- _What you should do_:
Give all the data again exactly.

....

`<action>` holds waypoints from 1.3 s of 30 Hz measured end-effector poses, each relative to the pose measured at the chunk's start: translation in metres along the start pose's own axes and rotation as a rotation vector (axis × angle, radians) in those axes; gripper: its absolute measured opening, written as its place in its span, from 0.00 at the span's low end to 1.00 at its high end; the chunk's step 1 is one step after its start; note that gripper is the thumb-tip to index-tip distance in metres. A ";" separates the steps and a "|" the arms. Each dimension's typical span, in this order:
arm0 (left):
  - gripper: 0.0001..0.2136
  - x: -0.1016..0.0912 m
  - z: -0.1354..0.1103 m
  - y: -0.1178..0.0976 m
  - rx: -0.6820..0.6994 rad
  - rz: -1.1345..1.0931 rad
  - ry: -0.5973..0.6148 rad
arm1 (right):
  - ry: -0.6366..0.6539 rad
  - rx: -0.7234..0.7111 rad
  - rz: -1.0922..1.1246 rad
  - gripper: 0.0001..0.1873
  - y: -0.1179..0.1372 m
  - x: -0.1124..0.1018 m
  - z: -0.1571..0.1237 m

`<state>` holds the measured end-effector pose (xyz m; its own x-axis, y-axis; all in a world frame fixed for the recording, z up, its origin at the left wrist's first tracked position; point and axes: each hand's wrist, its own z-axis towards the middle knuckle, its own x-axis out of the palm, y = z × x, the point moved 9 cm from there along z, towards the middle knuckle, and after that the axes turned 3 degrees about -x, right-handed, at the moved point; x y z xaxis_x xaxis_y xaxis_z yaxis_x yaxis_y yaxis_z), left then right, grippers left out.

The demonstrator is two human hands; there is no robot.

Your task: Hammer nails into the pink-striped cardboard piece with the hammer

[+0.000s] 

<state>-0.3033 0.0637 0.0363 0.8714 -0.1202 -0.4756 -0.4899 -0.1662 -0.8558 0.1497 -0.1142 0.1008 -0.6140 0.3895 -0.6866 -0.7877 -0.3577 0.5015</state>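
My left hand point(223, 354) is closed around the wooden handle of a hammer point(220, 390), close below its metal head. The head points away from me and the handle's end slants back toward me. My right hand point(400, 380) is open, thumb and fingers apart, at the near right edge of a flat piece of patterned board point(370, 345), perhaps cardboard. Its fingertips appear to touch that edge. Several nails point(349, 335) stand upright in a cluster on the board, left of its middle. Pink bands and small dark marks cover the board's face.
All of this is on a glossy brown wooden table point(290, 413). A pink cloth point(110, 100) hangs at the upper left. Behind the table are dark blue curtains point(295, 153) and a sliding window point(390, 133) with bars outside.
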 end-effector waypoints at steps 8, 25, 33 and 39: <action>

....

- _Output for this task_:
`<action>` holds waypoints from 1.3 s of 30 Hz measured end-effector poses, each relative to the pose measured at the chunk's start: translation in metres along the start pose's own axes and rotation as a rotation vector (axis × angle, radians) in those axes; gripper: its absolute measured opening, written as its place in its span, from 0.00 at the span's low end to 1.00 at its high end; the chunk's step 1 is one step after its start; note that gripper is the thumb-tip to index-tip distance in metres. A ";" separates the steps and a "|" the arms. Each dimension's typical span, in this order:
arm0 (left):
  - gripper: 0.0001..0.2136
  - x: -0.1016..0.0912 m
  - z: -0.1354..0.1103 m
  - y: -0.1178..0.0976 m
  - rx: -0.6820..0.6994 rad
  - rz: -1.1345..1.0931 rad
  - ry: -0.5973..0.6148 rad
arm1 (right):
  - ry: -0.6366..0.6539 rad
  - rx: -0.7234..0.7111 rad
  - rz: -1.0922..1.1246 rad
  - gripper: 0.0001..0.1873
  - y: -0.1179..0.1372 m
  - x: -0.1124..0.1018 m
  - z: -0.1571..0.1237 m

`<state>` holds the measured end-effector pose (xyz m; its own x-axis, y-axis; all in a world frame fixed for the recording, z up, its origin at the left wrist's first tracked position; point and axes: each hand's wrist, its own z-axis towards the middle knuckle, its own x-axis out of the palm, y = z × x, the point moved 9 cm from there along z, towards the middle knuckle, and after that the axes turned 3 degrees about -x, right-handed, at the moved point; x y z xaxis_x xaxis_y xaxis_z yaxis_x yaxis_y yaxis_z), left then right, grippers left out.

The demonstrator is two human hands; there is no robot.

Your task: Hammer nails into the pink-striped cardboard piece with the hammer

[+0.000s] 

<state>-0.3033 0.0637 0.0363 0.8714 -0.1202 -0.4756 -0.4899 -0.1662 -0.8558 0.1497 -0.1142 0.1008 -0.6140 0.3895 -0.6866 -0.7877 -0.3577 0.5015</state>
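My left hand point(223, 354) is closed around the wooden handle of a hammer point(220, 390), close below its metal head. The head points away from me and the handle's end slants back toward me. My right hand point(400, 380) is open, thumb and fingers apart, at the near right edge of a flat piece of patterned board point(370, 345), perhaps cardboard. Its fingertips appear to touch that edge. Several nails point(349, 335) stand upright in a cluster on the board, left of its middle. Pink bands and small dark marks cover the board's face.
All of this is on a glossy brown wooden table point(290, 413). A pink cloth point(110, 100) hangs at the upper left. Behind the table are dark blue curtains point(295, 153) and a sliding window point(390, 133) with bars outside.
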 end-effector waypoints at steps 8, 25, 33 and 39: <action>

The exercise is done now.